The San Jose Mercury News, where I got the information on this most unusual neighbor v. neighbor dispute, had a helpful aerial photo of the affected properties.  The roof and most of the yard of the solar panel owner’s home are covered with solar panels.  So now I suppose that if you are going to buy a house in California and plan on planting trees, you will need to add “check for solar panels on neighboring property” to the list of things to check out when you are investigating the neighborhood.

Perhaps this is a harbinger of things to come in California, if the California Public Utilities Commission has its way.  The Commission has set a goal that beginning in 2020 (that’s not as far off as it sounds) all new homes built in California must be “zero net energy,” meaning that each home must consume no more energy in a year than can be produced by solar panels or other renewable energy sources on the home site.  Unless some other small scale, mass-production renewable energy source is invented in the next twelve years (rooftop electricity-generating windmills?) that means every new home will have to have lots of solar panels.

Solar and wind power are great things.  They can save the world.  If you want to save the world with solar power, just be ready to sacrifice other property interests that may get in its way, such as trees or anything else that might make shade where solar panels want to be (or, if you prefer windmills, be ready to sacrifice birds and unobstructed views where the windmills will be).  I’m not making any value judgments, just reminding you that in real estate law, as in just about everything else, promoting one particular interest as an unqualified good means subordinating other interests, regardless of the benefits of those other interests.  It sounds like decision makers in California have made the decision that when other interests compete with solar power, solar power wins.
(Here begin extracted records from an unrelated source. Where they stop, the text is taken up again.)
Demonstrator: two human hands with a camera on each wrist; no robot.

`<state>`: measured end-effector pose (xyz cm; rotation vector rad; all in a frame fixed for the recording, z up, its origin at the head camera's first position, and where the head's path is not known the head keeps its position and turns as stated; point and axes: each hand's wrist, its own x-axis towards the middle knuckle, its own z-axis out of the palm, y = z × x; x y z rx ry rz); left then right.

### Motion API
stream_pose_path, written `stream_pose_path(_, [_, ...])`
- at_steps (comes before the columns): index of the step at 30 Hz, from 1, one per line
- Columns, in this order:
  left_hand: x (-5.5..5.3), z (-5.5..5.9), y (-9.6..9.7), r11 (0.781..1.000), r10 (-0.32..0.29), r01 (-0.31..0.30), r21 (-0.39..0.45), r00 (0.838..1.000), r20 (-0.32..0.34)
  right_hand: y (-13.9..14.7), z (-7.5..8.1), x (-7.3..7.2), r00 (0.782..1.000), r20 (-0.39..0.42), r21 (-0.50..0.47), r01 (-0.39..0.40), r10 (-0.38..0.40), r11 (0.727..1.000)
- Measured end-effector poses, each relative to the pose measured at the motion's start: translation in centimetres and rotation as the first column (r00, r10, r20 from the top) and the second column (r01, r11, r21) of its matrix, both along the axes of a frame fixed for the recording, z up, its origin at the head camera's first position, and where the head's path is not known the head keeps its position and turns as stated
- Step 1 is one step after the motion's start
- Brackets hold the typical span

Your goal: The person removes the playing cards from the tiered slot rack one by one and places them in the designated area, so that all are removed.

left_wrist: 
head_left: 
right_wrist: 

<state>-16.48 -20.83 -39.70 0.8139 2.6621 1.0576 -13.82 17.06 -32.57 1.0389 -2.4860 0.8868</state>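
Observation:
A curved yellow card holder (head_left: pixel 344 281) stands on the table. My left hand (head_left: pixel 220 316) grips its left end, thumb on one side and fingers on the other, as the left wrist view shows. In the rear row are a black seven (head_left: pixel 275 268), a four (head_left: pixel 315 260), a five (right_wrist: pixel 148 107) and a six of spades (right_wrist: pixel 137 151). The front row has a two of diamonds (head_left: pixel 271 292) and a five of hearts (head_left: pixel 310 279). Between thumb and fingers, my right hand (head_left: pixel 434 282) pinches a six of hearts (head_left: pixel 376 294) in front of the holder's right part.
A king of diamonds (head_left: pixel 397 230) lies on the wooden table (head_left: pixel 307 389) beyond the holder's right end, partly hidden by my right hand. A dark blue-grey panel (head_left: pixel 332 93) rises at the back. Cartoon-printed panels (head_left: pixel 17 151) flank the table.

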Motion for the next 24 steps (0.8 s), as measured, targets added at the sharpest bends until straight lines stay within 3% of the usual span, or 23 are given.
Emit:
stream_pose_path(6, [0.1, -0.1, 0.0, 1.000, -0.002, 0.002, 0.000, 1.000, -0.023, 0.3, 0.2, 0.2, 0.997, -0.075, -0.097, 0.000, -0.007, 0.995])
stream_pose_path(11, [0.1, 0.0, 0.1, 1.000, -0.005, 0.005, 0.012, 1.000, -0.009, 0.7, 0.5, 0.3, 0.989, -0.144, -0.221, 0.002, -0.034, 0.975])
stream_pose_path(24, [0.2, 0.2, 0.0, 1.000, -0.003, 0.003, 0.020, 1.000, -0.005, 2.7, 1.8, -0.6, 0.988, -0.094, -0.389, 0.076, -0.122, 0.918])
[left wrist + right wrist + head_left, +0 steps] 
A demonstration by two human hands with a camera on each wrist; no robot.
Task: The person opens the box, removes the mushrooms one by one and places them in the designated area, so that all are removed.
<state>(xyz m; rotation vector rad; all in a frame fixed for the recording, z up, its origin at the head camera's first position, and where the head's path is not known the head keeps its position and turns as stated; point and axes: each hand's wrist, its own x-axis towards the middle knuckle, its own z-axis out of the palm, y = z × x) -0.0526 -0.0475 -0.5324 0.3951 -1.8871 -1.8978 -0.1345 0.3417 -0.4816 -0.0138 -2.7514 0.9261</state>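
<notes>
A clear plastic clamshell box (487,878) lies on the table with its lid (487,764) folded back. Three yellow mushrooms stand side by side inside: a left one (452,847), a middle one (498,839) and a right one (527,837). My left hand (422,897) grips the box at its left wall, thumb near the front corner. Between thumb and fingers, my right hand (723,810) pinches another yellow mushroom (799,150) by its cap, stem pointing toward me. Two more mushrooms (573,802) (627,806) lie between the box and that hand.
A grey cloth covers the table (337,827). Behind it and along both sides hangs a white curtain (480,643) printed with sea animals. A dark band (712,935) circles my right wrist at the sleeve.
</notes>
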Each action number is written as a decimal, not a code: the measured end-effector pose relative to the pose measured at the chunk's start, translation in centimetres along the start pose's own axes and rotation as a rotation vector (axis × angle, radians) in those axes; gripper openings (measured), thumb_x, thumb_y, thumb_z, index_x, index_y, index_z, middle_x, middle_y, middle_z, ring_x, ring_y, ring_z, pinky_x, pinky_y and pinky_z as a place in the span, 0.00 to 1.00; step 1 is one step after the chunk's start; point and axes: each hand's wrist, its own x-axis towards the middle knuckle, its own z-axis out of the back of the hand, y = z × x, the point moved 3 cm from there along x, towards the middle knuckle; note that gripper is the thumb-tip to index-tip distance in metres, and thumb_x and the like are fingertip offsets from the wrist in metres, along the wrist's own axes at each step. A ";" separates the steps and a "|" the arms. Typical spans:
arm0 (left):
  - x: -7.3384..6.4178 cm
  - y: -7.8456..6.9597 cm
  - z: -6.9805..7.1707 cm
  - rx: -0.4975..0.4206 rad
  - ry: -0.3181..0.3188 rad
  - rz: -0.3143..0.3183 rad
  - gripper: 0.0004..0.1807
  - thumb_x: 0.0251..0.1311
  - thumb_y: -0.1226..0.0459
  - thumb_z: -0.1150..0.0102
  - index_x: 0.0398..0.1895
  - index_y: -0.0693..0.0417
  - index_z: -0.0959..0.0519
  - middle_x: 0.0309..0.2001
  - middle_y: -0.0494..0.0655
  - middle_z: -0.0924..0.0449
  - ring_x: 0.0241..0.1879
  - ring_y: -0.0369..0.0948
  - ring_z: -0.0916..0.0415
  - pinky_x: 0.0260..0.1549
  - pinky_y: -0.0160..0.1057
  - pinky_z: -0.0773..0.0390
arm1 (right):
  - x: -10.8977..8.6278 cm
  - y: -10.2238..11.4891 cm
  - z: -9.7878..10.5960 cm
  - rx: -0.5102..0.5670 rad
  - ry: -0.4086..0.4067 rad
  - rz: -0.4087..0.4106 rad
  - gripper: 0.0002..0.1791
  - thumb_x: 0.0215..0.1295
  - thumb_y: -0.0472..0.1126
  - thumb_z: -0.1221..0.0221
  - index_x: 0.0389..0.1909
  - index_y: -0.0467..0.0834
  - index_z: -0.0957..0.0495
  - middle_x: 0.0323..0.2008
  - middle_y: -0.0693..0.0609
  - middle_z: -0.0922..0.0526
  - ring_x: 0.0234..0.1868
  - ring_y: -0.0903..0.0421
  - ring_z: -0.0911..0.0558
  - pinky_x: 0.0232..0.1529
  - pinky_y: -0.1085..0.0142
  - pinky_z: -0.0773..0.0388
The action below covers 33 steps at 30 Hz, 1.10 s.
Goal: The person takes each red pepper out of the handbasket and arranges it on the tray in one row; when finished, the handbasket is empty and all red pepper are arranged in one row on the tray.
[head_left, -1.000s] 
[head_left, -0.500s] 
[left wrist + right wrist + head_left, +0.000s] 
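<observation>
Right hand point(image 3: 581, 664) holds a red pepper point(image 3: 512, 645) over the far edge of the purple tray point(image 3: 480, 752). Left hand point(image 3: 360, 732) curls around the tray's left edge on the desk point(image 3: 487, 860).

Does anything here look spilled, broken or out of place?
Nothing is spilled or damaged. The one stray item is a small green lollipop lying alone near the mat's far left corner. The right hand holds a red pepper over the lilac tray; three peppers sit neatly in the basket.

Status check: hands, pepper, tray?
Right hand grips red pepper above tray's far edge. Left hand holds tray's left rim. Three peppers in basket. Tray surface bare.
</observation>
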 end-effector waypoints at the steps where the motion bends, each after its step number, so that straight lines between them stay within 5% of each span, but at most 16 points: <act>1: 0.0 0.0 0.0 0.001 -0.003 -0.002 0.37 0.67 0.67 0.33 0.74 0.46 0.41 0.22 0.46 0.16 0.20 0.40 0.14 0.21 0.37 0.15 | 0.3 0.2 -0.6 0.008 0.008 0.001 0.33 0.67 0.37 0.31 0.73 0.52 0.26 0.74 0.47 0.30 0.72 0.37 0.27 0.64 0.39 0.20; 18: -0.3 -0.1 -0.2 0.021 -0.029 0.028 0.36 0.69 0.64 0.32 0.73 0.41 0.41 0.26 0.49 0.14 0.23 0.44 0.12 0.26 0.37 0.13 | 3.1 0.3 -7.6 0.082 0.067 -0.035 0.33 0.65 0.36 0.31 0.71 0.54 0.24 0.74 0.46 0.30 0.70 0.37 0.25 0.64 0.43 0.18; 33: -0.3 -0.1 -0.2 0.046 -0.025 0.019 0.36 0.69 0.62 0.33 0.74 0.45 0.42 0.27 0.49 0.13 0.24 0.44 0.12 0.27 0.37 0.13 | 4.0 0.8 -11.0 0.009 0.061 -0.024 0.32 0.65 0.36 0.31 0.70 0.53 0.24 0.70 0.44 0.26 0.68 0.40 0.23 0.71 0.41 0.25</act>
LAND-USE REGULATIONS DO CAUSE HIGHER HOUSING PRICES

Confirming what principles of basic economics (i.e. the law of supply and demand) should tell us, land use regulations that decrease the supply of land available for housing cause the cost of housing to increase.  A University of Washington economist has the data to prove it, according to a February 14, 2008 article in the Seattle Times:

Between 1989 and 2006, the median inflation-adjusted price of a Seattle house rose from $221,000 to $447,800.  Fully $200,000 of that increase was the result of land-use regulations, says Theo Eicher – twice the financial impact that regulation has had on other major U.S. cities.

“In a nationwide study, it can be shown that Seattle is one of the most regulated cities and a city whose housing prices are profoundly influenced by regulations,” he says.

A key regulation is the state’s Growth Management Act, enacted in 1990 in response to widespread public concern that sprawl could destroy the area’s unique character.  To preserve it, the act promoted restrictions on where housing can be built.  The result is artificial density that has driven up home prices by limiting supply, Eicher says.

Long building-permit approval times and municipal land-use restrictions…also have played significant roles in increasing Seattle’s housing costs, he adds.

So, even though I have told you before, don’t just take my word for it.  I may not have learned much in the economics course I took in college (I’m sure the instructor had a thorough command of the subject matter, but I never did quite catch on to his Afro-French-accented English), but it makes sense to me that if you make less land available in a place where people want to live, and make rules that increase the cost of getting building permits, houses in that area will become more expensive.